→ **WHAT IS BEING ASKED**:
Give back the full listing exactly as written.
DATA BELOW Block Start
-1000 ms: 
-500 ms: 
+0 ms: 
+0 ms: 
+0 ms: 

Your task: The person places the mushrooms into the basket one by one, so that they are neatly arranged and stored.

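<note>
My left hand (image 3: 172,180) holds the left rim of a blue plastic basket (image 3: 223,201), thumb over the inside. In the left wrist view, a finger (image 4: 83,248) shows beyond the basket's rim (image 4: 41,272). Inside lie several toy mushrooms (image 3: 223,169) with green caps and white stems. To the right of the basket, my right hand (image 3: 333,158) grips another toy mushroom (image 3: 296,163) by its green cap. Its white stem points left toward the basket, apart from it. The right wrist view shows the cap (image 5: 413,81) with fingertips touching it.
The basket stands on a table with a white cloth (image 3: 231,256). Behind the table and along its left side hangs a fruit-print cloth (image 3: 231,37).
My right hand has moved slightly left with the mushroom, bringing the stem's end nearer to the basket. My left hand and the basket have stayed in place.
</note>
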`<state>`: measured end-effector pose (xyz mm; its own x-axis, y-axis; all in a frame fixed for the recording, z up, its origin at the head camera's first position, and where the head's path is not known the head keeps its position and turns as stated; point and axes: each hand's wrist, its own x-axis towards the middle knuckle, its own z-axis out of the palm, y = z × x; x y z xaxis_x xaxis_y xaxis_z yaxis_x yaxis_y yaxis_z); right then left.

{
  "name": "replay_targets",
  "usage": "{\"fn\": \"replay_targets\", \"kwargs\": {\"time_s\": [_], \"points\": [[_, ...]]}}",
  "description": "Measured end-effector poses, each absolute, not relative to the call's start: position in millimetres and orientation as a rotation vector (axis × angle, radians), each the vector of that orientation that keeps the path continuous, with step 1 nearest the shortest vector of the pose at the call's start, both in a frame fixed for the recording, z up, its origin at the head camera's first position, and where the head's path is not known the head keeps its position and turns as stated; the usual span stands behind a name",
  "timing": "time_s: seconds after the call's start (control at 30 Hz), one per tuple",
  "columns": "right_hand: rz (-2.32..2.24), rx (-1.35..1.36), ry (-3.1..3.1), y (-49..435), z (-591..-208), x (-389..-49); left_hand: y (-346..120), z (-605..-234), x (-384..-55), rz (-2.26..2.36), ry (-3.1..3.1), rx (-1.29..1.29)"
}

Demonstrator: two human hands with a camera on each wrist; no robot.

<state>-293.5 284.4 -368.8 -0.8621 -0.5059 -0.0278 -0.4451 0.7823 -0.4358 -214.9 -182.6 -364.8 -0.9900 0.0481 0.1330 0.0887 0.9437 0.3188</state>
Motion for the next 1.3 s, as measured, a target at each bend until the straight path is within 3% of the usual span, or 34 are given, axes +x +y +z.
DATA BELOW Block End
→ **EXERCISE RESULT**:
-1000 ms: 
-500 ms: 
+0 ms: 
+0 ms: 
+0 ms: 

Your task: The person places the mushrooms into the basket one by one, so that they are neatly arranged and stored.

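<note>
My left hand (image 3: 172,180) holds the left rim of a blue plastic basket (image 3: 223,201), thumb over the inside. In the left wrist view, a finger (image 4: 83,248) shows beyond the basket's rim (image 4: 41,272). Inside lie several toy mushrooms (image 3: 223,169) with green caps and white stems. To the right of the basket, my right hand (image 3: 333,158) grips another toy mushroom (image 3: 296,163) by its green cap. Its white stem points left toward the basket, apart from it. The right wrist view shows the cap (image 5: 413,81) with fingertips touching it.
The basket stands on a table with a white cloth (image 3: 231,256). Behind the table and along its left side hangs a fruit-print cloth (image 3: 231,37).
My right hand has moved slightly left with the mushroom, bringing the stem's end nearer to the basket. My left hand and the basket have stayed in place.
</note>
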`<state>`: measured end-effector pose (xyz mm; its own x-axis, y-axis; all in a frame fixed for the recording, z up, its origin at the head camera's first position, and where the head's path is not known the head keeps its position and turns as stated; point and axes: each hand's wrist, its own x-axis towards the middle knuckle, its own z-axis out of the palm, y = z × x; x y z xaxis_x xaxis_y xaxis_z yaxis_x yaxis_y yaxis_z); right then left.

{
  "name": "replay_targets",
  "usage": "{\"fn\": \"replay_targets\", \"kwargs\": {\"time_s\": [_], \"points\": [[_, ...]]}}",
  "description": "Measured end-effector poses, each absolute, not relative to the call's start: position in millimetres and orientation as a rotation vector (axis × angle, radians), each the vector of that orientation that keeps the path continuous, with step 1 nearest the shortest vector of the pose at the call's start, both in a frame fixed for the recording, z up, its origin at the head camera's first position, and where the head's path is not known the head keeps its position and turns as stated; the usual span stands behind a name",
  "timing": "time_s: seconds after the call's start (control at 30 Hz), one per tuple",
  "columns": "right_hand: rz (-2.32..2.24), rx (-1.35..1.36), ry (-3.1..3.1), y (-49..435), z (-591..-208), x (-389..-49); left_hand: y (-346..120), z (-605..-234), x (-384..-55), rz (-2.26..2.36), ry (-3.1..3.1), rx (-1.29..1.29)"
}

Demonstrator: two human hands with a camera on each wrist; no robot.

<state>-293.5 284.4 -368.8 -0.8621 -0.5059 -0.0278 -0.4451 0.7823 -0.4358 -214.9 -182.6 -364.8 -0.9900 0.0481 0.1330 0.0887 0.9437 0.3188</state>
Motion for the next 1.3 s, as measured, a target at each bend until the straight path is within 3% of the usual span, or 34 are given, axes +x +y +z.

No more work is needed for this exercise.